Like remission: Officially--unless the Drs are lying like cheap rugs--I don't actually have leukemia anymore, and haven't since the end of May or early June. All this abuse is medicine--spoonful of sugar my ass. Very soon--even later today, maybe--I will get another hole drilled in my butt and we'll see where we stand in terms of residua disease. But until the core sample of my ass comes back saying something different, the assumption is that I don't have it, and this abusive year of nauseated, hairless weakness, is really just an extremely out-of-proportion capful of Robitussin.

It is hard to take that one for granted: there's so much evidence of the disease--even if most of it is residual damage--that I rarely, if ever, stare in the mirror and think "They got it. We're fighting, but they got it" It would be like te people you see standing in front of the matchsticks that were their homes, clutching snot-nosed, terrified babies and wearing whatever they slept in and saying 'at least we're all still alive." I mean, I believe them, but they don't look all that pumped, you know? It isn't like saying that makes them happy, it just maybe sops up some of the sad like white toast does to a runny egg.

Like my family. For a while, and based almost certainly on old anglo-saxon American pre-set sensibility, I had a hard time calling it that because it was just me and her and, when he was alive, our dog Lugnut. But each person goes out and makes a family. I am a man with a family: her name is N. I have filial generations arrayed around me, some living and some dead, and I in no way mean to devalue any of them. But when you say 'well I sure hope my family gets through this crisis' or something you usually mean the nuclear unit in the same house you're in.

So that's me and N. I was raised by a good couple of families, and then N and I made the choice to become one. And that means more than sharing the rent and snuggling. I will raise my hand first and highest when the teacher asks 'and who has made mistakes building this family,' but hopefully each whoops was followed by an 'oh, I get it.' And onward and upward as she teaches me and I teach her and we spend more and more time on a couch, legs touching, moved by the same poignant line from Poirot on PBS or snarfing pasta out our nose at the same dogs-trip-fat-women montage on America's Funniest Home Videos.
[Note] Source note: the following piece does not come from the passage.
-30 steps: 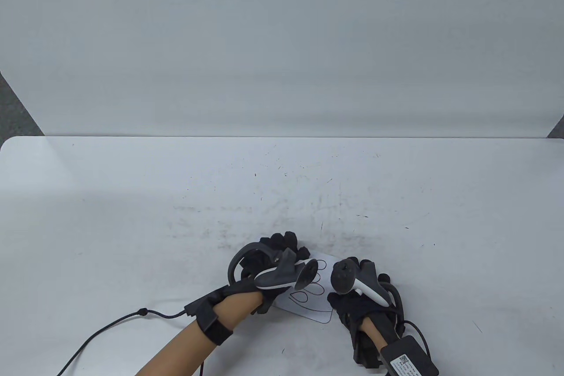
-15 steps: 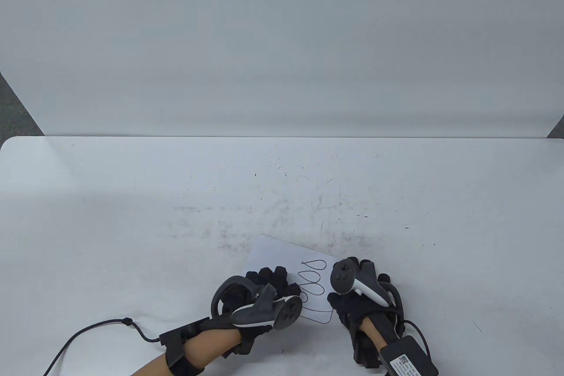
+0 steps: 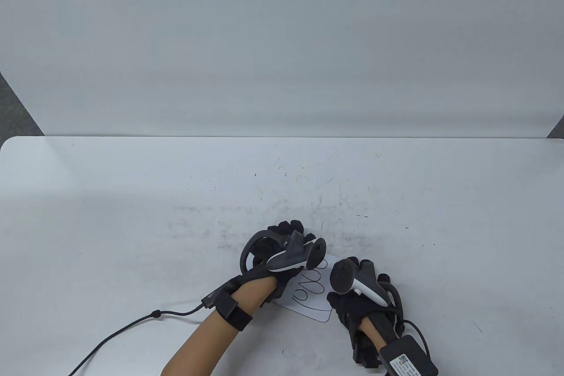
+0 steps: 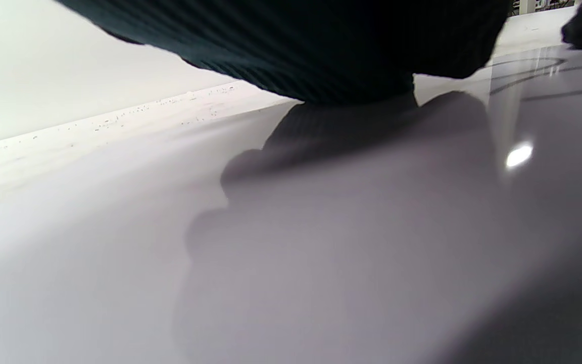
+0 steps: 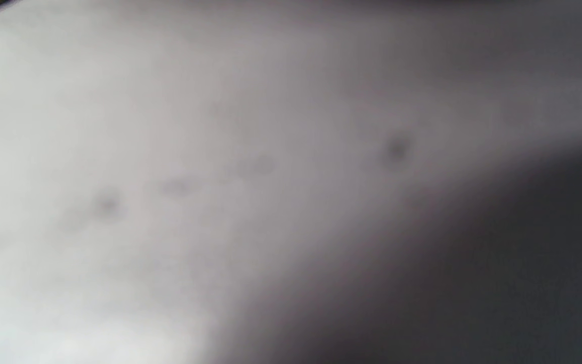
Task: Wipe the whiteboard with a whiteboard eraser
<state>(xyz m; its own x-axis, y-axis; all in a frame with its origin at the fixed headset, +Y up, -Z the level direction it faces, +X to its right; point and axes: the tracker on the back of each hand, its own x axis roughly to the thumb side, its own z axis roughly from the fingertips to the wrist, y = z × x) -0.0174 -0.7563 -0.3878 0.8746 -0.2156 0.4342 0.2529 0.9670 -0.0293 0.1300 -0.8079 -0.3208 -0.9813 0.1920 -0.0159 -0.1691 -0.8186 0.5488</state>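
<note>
Scuffed table: whiteboard under left hand grip.

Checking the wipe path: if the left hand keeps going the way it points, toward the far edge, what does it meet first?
Nothing, apparently: beyond the left hand, only bare, scuffed table shows.

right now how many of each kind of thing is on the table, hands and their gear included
black sensor-gloved hands: 2, the left hand and the right hand
grey-and-white hand trackers: 2, the left tracker and the right tracker
small white whiteboard with dark pen loops: 1
white table: 1
whiteboard eraser: 0 in plain sight
total: 6
</note>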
But we're forging a life, slip up and triumphs, cancer and sinus infections, clean sheets and small dances in the hallway.

And I'll take that shit for granted the second it gets a little scary. And I should be frigging ashamed of myself. And I am. And so I do it a bit less. And so things progress. And maybe, when they hole-punch my pelvis, they will have gotten better still.

I guess what I am saying, mainly to myself but you're more than welcome to listen in, is that this huge wet blanket of a disease and its treatment are not only NOT excuses to let everything else slide, they are times that DEMAND a higher level of attention to everything.

Because of the payoff.

Think about it.

If I--or you, but I'm really only thinking about myself here--can work on being a better man. Can see the world as it is and appreciate it thusly and without prejudice or disappointment that it isn't otherwise. Can tread water in the applesauce. While the Medical establishment strips the cells from within me with a flesh-eating Drano they've spent years developing leaving me weak and nauseated and drugged and weeping and lost and wobbly on my pins and headrushed when I stand and wistful about acrobatic feats of strength like trotting up a flight of fucking stairs...

If I can, in the middle of that omelet, NOT take things for granted.

Well then, hell, how far ahead of the game am I when I get better?

Huh? How far?

There may be thunderstorms tonight, but I'm checking for a sunset. Just in case.